Installation on specific platforms
Installation on specific platforms¶
The following describes installation details for various systems and platforms that SmartSim may be used on.
Customizing environment variables¶
Various environment variables can be used to control the compilers and
dependencies for SmartSim. These are particularly important to set before the
smart build step to ensure that the Orchestrator and machine-learning
backends are compiled with the desired compilation environment.

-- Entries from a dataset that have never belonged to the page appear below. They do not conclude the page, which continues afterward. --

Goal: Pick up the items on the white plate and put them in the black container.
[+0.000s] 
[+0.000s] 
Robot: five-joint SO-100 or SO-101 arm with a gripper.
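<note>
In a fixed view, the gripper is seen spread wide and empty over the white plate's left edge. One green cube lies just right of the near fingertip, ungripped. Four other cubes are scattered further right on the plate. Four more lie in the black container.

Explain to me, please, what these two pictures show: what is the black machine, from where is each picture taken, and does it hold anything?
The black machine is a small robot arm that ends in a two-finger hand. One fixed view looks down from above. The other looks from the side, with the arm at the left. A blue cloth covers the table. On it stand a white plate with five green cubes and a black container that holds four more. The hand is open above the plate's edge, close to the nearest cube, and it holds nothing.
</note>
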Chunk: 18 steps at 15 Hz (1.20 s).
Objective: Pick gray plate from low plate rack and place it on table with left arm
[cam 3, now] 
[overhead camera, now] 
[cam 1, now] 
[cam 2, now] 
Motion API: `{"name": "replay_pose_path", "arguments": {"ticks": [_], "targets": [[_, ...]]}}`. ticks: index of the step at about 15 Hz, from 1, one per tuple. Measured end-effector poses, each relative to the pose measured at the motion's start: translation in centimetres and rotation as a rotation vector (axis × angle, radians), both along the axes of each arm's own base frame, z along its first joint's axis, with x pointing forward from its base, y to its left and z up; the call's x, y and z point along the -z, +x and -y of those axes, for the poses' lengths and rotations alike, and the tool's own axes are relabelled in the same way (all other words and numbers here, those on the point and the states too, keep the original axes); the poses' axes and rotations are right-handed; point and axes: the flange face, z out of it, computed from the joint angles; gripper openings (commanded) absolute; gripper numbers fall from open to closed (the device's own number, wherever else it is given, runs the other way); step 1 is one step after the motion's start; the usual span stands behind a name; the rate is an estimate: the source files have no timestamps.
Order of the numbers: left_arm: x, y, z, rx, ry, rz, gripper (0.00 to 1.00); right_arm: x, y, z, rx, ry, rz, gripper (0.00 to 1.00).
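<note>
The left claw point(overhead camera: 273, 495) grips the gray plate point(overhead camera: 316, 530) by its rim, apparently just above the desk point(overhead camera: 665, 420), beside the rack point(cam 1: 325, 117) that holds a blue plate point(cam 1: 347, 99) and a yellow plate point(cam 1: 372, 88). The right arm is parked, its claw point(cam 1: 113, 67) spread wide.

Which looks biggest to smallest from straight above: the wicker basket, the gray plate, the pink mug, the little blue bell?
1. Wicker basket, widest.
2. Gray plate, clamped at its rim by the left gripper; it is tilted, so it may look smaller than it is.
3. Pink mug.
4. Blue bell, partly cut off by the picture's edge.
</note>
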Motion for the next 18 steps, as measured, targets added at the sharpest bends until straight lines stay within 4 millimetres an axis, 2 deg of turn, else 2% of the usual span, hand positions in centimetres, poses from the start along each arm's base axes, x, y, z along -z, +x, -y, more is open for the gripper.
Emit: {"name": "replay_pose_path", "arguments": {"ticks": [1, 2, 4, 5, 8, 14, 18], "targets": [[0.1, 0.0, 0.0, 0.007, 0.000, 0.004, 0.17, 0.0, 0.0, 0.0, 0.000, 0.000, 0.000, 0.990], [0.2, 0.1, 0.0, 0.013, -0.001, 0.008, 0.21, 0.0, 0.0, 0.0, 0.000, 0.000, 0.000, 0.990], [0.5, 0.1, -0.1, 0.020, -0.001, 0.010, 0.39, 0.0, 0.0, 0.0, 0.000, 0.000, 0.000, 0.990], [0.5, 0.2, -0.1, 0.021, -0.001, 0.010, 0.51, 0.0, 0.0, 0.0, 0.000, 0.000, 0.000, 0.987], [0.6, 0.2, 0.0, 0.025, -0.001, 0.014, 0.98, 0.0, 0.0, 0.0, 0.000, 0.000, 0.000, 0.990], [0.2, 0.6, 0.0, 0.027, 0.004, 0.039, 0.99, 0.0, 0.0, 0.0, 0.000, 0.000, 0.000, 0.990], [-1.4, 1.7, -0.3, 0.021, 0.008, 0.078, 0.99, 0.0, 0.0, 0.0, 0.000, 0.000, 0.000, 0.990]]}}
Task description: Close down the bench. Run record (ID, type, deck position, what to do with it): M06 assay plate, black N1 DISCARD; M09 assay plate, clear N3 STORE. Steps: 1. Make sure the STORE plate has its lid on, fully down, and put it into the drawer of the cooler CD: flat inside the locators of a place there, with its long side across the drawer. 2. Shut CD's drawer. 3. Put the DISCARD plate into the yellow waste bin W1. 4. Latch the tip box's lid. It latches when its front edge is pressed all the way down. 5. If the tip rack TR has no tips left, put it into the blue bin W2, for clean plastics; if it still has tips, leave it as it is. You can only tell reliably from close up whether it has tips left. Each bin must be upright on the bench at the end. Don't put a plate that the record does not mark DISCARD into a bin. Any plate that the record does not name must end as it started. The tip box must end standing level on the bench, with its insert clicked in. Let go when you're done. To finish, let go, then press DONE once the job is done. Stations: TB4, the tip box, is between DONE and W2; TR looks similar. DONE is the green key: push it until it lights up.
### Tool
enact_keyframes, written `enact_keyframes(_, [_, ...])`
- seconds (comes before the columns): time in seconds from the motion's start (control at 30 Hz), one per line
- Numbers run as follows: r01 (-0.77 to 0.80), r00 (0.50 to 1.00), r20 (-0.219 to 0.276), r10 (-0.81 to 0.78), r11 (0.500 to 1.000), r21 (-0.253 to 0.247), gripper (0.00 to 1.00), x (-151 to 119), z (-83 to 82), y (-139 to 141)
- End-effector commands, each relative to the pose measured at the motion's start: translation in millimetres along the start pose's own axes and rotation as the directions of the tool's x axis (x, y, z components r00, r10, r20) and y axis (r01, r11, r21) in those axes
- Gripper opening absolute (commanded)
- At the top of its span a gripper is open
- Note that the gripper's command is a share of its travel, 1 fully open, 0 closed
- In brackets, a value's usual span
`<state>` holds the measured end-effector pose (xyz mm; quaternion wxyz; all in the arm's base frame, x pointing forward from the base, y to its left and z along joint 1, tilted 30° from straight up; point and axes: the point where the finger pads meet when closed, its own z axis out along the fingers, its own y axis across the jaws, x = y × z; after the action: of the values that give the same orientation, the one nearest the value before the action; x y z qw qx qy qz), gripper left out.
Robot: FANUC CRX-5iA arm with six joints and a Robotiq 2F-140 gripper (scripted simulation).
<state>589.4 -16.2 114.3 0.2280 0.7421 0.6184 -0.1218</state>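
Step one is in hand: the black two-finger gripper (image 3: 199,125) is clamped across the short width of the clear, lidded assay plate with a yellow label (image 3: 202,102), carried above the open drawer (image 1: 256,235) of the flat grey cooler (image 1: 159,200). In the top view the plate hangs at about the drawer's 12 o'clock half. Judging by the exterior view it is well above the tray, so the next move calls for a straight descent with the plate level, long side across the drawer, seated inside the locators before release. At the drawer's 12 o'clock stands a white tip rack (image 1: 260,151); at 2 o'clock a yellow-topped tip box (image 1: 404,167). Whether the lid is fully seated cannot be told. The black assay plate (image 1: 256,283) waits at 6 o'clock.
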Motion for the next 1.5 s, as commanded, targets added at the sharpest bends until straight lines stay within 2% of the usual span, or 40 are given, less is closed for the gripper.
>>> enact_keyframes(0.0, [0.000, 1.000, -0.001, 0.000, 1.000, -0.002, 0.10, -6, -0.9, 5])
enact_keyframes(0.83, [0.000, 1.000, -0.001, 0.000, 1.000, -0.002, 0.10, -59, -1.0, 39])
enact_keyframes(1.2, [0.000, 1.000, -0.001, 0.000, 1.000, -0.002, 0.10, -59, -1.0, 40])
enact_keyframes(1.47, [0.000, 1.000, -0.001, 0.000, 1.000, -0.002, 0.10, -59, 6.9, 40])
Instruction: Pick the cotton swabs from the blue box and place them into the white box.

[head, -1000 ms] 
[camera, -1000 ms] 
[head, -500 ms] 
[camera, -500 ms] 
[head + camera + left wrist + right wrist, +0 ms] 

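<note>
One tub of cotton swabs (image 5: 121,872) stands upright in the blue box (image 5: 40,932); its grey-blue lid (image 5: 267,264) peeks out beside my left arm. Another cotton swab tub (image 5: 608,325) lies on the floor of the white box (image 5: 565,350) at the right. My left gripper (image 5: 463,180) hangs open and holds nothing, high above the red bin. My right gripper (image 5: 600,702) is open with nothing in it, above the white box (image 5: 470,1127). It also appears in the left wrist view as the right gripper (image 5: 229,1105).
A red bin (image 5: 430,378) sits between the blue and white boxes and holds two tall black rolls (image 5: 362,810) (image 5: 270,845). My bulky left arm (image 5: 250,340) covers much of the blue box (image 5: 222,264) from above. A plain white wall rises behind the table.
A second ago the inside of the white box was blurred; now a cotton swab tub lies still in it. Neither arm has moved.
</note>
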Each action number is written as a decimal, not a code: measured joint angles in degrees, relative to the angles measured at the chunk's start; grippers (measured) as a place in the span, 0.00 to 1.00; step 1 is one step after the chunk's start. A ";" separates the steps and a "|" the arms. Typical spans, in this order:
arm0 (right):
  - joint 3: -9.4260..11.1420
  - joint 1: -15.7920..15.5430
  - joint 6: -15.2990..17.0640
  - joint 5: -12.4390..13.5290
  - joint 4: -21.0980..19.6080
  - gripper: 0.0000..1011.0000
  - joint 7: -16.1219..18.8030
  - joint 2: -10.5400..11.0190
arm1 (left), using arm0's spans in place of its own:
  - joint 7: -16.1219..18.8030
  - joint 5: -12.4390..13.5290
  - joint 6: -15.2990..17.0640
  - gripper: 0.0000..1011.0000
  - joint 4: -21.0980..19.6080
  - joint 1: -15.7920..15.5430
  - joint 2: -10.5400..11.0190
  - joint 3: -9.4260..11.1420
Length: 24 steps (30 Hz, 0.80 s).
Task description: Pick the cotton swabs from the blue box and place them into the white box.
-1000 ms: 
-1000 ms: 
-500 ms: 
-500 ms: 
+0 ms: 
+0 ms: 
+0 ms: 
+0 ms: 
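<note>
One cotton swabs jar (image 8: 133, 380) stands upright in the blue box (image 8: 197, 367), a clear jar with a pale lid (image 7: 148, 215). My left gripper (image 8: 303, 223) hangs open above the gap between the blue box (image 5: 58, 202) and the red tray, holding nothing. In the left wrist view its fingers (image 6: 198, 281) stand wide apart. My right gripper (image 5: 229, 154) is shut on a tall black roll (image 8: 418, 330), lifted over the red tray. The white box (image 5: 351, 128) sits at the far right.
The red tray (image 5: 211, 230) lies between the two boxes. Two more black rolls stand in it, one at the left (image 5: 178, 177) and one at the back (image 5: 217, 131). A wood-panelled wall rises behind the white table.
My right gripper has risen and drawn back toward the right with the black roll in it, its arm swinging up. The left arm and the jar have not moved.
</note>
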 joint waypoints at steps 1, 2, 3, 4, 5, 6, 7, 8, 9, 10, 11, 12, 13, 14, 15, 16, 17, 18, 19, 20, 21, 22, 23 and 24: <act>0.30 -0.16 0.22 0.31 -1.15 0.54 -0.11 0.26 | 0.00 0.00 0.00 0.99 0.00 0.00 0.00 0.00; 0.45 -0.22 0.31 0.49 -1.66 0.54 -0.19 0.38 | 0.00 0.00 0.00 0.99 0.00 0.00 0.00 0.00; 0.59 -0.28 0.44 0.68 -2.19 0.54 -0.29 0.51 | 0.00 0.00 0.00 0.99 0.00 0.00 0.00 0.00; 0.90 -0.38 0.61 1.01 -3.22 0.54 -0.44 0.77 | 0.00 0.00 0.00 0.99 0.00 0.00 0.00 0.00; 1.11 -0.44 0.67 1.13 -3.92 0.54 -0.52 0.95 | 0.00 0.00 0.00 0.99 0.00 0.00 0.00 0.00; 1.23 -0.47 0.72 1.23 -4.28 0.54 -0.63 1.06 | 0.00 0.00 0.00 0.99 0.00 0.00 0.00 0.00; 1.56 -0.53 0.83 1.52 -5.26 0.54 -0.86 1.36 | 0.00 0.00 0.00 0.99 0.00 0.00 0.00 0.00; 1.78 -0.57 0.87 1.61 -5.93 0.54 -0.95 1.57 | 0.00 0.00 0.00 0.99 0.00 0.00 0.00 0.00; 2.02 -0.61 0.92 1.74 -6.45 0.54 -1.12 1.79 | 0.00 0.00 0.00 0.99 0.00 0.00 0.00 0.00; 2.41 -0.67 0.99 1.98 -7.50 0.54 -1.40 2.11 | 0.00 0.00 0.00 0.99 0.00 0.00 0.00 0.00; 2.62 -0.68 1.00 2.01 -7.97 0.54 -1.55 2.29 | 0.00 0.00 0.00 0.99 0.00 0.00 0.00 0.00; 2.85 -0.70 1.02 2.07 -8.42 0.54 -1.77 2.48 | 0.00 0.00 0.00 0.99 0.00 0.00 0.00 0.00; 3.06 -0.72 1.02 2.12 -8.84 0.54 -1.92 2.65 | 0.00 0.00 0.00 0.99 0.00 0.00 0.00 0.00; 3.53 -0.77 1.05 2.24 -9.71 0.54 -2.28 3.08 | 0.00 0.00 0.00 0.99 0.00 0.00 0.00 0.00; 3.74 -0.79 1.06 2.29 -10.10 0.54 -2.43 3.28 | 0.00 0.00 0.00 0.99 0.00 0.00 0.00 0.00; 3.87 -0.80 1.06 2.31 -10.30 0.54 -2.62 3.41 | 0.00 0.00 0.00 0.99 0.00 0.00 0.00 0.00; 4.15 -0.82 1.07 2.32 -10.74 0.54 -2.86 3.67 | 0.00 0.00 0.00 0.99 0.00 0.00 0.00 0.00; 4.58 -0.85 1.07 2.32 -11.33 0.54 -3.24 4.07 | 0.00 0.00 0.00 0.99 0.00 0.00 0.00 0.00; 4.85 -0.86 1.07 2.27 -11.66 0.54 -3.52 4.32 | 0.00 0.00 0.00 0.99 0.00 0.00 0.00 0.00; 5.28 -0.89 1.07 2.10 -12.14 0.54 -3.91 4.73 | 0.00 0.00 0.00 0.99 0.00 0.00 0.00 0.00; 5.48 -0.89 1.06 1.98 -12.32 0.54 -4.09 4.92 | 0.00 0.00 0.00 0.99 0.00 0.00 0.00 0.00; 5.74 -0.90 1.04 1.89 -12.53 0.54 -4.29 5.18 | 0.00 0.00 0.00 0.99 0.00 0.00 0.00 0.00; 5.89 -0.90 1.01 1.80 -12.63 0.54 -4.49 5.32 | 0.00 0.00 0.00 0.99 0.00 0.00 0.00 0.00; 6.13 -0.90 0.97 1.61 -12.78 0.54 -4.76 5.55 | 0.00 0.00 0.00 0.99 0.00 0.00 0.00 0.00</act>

The compilation environment that SmartSim is compiled with does not
necessarily have to be compatible with the SmartRedis library and the
simulation application that will be launched by SmartSim. To ensure
that this works as intended however, please be sure to set the
correct environment for the simulation using the
All of the following environment variables must be exported to ensure that
they are used throughout the entire build process. Additionally at runtime, the
environment in which the Orchestrator is launched must have the cuDNN and CUDA
Toolkit libraries findable by the link loader (e.g. available in the
LD_LIBRARY_PATH environment variable).
Unlike SmartRedis, we strongly encourage users to only use the GNU compiler chain to build the SmartSim dependencies. Notably, RedisAI has some coding conventions that prevent the use of Intel compiler chain. If a specific compiler should be used (e.g. the Cray Programming Environment wrappers), the following environment variables will control the C and C++ compilers:
CC: Path to the C compiler
CXX: Path the C++ compiler
GPU dependencies (non-root)¶
The Nvidia installation instructions for CUDA Toolkit and cuDNN tend to be tailored for users with root access. For those on HPC platforms where root access is rare, manually downloading and installing these dependencies as a user is possible.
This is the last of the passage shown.